• _Requirement_
Transcription of the full listing is required, character for character.

★ ★ ★

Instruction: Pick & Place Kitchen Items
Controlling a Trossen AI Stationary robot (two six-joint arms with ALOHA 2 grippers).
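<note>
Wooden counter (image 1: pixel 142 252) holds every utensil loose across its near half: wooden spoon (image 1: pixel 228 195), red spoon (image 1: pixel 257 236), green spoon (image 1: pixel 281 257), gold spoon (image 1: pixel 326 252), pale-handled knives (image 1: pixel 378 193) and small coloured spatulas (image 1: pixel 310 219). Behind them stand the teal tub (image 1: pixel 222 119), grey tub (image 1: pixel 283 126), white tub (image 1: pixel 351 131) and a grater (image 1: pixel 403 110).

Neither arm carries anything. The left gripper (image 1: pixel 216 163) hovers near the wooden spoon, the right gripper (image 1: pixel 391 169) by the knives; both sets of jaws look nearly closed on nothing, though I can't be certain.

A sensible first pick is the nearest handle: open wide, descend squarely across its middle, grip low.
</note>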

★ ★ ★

• _Answer area_
Instruction: Pick & Place Kitchen Items
Controlling a Trossen AI Stationary robot (two six-joint arms with ALOHA 2 grippers).
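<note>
Wooden counter (image 1: pixel 142 252) holds every utensil loose across its near half: wooden spoon (image 1: pixel 228 195), red spoon (image 1: pixel 257 236), green spoon (image 1: pixel 281 257), gold spoon (image 1: pixel 326 252), pale-handled knives (image 1: pixel 378 193) and small coloured spatulas (image 1: pixel 310 219). Behind them stand the teal tub (image 1: pixel 222 119), grey tub (image 1: pixel 283 126), white tub (image 1: pixel 351 131) and a grater (image 1: pixel 403 110).

Neither arm carries anything. The left gripper (image 1: pixel 216 163) hovers near the wooden spoon, the right gripper (image 1: pixel 391 169) by the knives; both sets of jaws look nearly closed on nothing, though I can't be certain.

A sensible first pick is the nearest handle: open wide, descend squarely across its middle, grip low.
</note>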

The answer to this exercise has been written out completely.